I did some serious reflecting, and realized that the reason I was so scared of death was that I was woefully unprepared. I had unconfessed sins. I thought certain sins were no big deal. I was not living fully according to Church teaching. I was dressing immodestly. But I thought I had plenty of time. I thought it would all be fine in the end because I was a nominally good Catholic. Until I had that gun to my head.

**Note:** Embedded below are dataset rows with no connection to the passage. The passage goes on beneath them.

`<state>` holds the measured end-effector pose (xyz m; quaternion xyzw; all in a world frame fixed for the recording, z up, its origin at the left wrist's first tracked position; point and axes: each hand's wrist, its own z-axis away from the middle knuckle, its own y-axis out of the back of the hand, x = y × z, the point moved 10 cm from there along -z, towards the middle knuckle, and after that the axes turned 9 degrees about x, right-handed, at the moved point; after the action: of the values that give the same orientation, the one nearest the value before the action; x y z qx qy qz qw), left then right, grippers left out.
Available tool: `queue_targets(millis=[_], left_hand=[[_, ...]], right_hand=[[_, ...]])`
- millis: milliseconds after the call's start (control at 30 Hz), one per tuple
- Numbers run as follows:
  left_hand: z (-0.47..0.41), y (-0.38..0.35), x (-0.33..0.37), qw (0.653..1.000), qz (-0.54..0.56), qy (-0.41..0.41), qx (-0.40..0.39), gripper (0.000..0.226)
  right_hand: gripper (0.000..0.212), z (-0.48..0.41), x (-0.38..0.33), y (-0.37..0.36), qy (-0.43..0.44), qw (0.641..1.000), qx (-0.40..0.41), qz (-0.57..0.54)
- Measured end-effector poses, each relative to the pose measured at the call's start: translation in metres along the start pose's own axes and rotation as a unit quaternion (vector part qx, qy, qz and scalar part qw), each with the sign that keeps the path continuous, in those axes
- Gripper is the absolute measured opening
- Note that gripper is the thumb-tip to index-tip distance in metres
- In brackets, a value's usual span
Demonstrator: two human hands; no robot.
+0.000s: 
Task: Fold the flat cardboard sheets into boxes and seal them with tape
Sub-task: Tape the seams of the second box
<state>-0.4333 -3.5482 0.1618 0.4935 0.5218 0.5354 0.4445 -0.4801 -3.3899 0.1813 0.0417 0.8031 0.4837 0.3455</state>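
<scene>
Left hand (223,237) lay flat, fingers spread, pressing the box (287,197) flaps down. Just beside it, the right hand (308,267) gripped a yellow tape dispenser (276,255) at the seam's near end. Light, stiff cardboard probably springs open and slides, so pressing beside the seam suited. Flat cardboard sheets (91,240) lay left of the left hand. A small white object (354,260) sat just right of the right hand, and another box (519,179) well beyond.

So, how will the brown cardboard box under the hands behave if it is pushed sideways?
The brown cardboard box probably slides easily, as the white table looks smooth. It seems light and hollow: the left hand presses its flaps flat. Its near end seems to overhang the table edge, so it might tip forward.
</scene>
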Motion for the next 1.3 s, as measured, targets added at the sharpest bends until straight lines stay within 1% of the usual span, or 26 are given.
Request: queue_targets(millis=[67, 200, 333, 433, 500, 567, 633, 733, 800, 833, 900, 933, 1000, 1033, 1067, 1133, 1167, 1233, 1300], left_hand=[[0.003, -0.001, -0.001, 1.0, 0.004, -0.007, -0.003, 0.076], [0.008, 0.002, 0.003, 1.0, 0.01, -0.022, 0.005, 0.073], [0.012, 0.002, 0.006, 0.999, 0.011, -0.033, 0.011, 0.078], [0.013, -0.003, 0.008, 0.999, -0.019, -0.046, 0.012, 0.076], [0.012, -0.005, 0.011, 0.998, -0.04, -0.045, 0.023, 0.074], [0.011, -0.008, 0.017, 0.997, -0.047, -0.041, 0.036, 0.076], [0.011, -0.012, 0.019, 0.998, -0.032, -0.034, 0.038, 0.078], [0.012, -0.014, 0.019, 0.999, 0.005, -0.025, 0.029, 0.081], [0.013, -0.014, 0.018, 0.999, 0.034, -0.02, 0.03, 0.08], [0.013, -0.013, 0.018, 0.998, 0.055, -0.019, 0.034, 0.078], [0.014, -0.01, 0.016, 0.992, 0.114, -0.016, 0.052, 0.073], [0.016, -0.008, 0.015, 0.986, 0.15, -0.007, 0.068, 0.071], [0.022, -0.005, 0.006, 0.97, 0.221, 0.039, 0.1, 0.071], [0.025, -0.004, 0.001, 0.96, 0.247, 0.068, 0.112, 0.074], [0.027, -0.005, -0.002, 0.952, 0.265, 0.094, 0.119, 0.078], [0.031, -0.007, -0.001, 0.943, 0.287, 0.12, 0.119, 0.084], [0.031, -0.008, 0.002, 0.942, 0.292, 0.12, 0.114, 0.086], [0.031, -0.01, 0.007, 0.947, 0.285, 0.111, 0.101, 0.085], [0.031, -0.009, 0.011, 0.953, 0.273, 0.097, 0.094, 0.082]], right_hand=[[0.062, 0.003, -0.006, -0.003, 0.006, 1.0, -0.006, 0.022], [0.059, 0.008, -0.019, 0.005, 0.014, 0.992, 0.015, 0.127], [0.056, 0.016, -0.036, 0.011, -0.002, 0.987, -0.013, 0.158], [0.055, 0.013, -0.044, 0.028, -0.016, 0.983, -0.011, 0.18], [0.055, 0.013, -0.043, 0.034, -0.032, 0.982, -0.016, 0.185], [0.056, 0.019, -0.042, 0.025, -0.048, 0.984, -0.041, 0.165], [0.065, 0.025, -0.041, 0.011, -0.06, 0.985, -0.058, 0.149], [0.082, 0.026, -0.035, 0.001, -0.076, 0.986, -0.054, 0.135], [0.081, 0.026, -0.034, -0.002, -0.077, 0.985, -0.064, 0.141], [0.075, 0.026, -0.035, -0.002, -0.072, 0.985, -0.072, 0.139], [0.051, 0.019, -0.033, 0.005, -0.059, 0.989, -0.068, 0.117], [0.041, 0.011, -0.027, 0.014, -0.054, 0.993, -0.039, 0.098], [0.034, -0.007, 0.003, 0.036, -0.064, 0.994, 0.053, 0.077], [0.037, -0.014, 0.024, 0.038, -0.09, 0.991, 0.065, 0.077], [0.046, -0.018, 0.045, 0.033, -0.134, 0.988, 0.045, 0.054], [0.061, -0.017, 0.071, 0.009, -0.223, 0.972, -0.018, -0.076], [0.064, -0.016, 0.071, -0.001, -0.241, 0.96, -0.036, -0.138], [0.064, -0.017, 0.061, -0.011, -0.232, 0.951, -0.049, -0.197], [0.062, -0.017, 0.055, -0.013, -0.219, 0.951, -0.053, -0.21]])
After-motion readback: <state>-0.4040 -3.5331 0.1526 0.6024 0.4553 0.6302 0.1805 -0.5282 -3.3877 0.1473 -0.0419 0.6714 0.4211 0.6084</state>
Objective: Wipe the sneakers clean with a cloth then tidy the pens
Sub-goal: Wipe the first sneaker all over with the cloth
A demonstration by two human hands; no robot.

When I was in the car on the way to the ER in the wee hours of the morning, crying to my husband that I might never be able to see my baby grow up again, I certainly thought this was the opposite of what I needed. I had a brand new baby. I birthed her 48 hours prior. I was exhausted. I was already scared. Surely, surely I did not need this. How can God be so cruel?
But, reader: I needed this more than anything. I needed the gun to my head. I found a full examination of conscience after it was all over, and I went in for a general confession. If you have never done this, I highly recommend it. It’s where you confess all of the sins you have committed. I laid my soul bare before that kind priest. Then, I sought to do prayer and penance to amend my life, make reparation, and prepare myself for eternity.
I started the habit of daily mental prayer. I committed myself to the daily rosary. I started making indulgences for the Holy Souls a habit (I need their intercession!). I resolved to go to confession often and daily mass or adoration even more often. I began to make the First Saturday and First Friday devotions. I began to read Introduction to the Devout Life, listen to sermons on Sensus Fidelium, and try to actively root out all intentional mortal sins, intentional venial sins, disordered detachments, and replace them all with virtue.
It’s a long road, and not an easy one, but here’s what I would say to you: don’t wait for a bout with death to prepare yourself for it. Don’t think that you are invincible. Live like you will die today. Get your soul right with God and don’t presume you’ll have the grace to love Him until the end. Beg for it now, while you can.
Another piece of advice: trust God. He might not have given you what you want. You might be going through something hard, or scary. Let Him turn that event into what you need by cooperating with the urges of grace He sends you. Don’t suffer in vain. Let God use it to make you holy.